* EXERCISE AIM
All lines from the one containing "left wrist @" down to the one containing "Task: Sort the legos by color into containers", both ends included, are to be given again exactly; omit the rest of the listing below.

* DATA SHOWN
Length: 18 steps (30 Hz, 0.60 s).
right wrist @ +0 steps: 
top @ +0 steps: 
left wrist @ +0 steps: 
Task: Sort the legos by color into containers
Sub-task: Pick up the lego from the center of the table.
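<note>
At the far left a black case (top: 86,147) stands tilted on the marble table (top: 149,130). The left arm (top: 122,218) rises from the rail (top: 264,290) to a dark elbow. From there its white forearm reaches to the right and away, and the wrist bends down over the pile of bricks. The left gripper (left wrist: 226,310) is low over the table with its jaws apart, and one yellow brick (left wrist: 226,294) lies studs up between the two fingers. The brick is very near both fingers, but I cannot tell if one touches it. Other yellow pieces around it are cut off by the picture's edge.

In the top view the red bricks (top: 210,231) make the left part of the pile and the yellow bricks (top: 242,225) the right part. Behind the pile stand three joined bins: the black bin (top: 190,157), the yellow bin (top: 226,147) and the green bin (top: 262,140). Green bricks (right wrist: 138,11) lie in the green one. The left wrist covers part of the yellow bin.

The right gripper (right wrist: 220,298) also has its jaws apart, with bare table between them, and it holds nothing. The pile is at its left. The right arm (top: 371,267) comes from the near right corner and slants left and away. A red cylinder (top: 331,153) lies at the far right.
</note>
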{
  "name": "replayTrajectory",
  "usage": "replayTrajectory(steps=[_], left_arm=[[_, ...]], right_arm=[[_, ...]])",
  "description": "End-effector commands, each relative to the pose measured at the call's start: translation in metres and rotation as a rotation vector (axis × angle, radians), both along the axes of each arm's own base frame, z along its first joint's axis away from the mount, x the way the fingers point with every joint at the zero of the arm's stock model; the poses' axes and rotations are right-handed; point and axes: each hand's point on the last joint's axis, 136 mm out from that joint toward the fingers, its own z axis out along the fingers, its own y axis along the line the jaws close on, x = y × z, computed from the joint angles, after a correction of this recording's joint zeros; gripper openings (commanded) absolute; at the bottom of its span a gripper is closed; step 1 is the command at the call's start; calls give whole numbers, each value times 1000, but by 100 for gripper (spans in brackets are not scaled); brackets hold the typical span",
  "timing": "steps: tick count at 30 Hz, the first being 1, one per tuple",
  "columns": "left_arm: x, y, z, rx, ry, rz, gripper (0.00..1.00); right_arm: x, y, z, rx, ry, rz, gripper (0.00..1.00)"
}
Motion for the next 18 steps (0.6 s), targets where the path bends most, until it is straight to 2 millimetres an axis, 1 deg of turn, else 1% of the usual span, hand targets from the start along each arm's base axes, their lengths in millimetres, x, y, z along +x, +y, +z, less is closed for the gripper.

* FINISHED TASK
left wrist @ +0 steps: 
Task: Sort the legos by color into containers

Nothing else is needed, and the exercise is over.